▸ Directions for this task
In the listing below, find the line with "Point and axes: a" and the line with "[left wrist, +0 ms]", then return them and every line between them exactly, minus the pictures.

Data segment Start Marker

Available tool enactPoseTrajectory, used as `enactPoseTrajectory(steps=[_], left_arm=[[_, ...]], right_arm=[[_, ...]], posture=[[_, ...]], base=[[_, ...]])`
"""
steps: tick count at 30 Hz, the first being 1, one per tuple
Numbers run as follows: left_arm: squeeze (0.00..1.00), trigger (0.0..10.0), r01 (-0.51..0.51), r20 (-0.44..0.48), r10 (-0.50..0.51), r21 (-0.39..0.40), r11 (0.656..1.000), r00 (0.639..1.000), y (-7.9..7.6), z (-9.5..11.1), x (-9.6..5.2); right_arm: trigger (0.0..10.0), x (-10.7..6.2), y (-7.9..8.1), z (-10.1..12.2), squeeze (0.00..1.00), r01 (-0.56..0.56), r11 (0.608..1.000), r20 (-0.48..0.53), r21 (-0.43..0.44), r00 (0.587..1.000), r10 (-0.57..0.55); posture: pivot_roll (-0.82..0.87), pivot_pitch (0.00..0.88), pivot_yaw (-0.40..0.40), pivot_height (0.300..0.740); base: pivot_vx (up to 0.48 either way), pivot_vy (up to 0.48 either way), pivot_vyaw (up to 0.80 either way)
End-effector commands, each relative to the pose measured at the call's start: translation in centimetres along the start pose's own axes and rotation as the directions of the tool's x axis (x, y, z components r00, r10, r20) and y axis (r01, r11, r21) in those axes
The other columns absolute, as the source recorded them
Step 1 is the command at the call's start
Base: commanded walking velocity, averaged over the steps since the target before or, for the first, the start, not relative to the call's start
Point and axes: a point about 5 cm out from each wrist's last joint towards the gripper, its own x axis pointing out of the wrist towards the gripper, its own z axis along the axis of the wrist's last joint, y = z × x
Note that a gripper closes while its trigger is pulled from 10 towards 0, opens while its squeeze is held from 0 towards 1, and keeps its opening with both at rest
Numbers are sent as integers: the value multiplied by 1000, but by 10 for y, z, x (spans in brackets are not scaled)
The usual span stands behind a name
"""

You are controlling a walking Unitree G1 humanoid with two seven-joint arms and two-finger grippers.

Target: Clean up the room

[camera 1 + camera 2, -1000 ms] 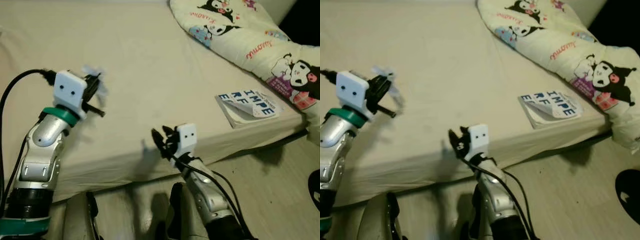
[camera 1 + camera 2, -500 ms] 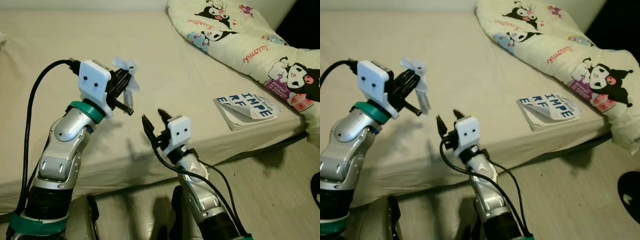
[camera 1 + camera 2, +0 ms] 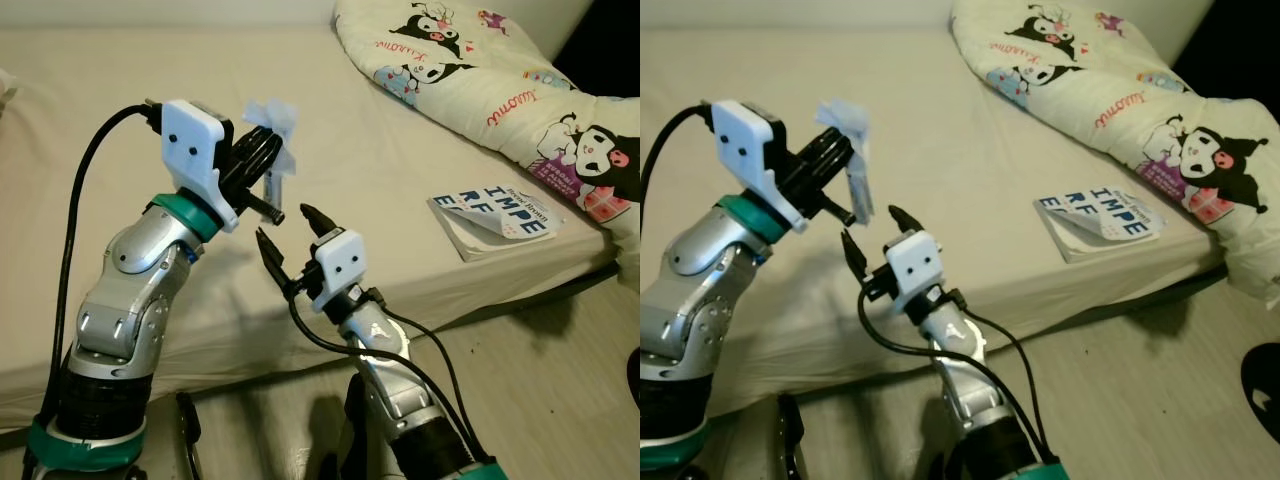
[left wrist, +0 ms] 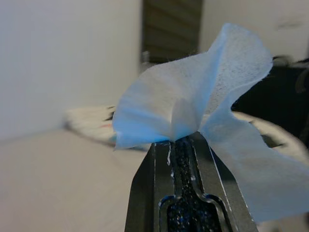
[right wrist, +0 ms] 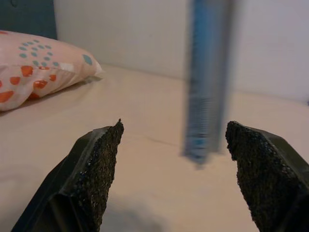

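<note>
A crumpled white tissue point(image 3: 271, 117) is pinched in my left gripper point(image 3: 268, 150), which is shut on it and raised above the beige bed point(image 3: 110, 90). In the left wrist view the tissue point(image 4: 193, 106) fans out from the closed fingertips point(image 4: 169, 150). A strip of the tissue hangs down from the grip. Just below it my right gripper point(image 3: 287, 232) points upward, open. In the right wrist view that hanging strip point(image 5: 205, 82) shows blurred between the two spread pads point(image 5: 96, 164).
A paperback book point(image 3: 497, 215) lies near the bed's front right corner. A cartoon-print quilt point(image 3: 480, 70) is heaped along the right side. A spotted pillow point(image 5: 34, 67) rests at the far end of the bed. Wooden floor point(image 3: 560, 380) runs along the bed's front edge.
Both arms have risen. The left gripper carried the tissue up and to the right. The right gripper climbed from the bed's edge to just under the tissue.
</note>
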Motion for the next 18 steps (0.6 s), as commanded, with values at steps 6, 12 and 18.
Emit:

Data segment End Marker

▸ Solution below
Point and axes: a point about 5 cm out from each wrist's last joint towards the gripper, its own x axis pointing out of the wrist towards the gripper, its own z axis along the axis of the wrist's last joint, y = z × x
Note that a gripper closes while its trigger is pulled from 10 towards 0, opens while its squeeze is held from 0 towards 1, and keeps its opening with both at rest
Numbers are sent as integers: the value multiplied by 1000, but by 10 for y, z, x (spans in brackets are not scaled)
The usual span stands behind a name
"""

You are controlling a walking Unitree G1 humanoid with two seven-joint arms and two-finger grippers.

Target: Clean up the room

[camera 1 + camera 2, -1000 ms] 
[camera 1 + camera 2, -500 ms] 
[camera 1 + camera 2, +0 ms] 
[left wrist, +0 ms] 

The response to the exercise is now complete.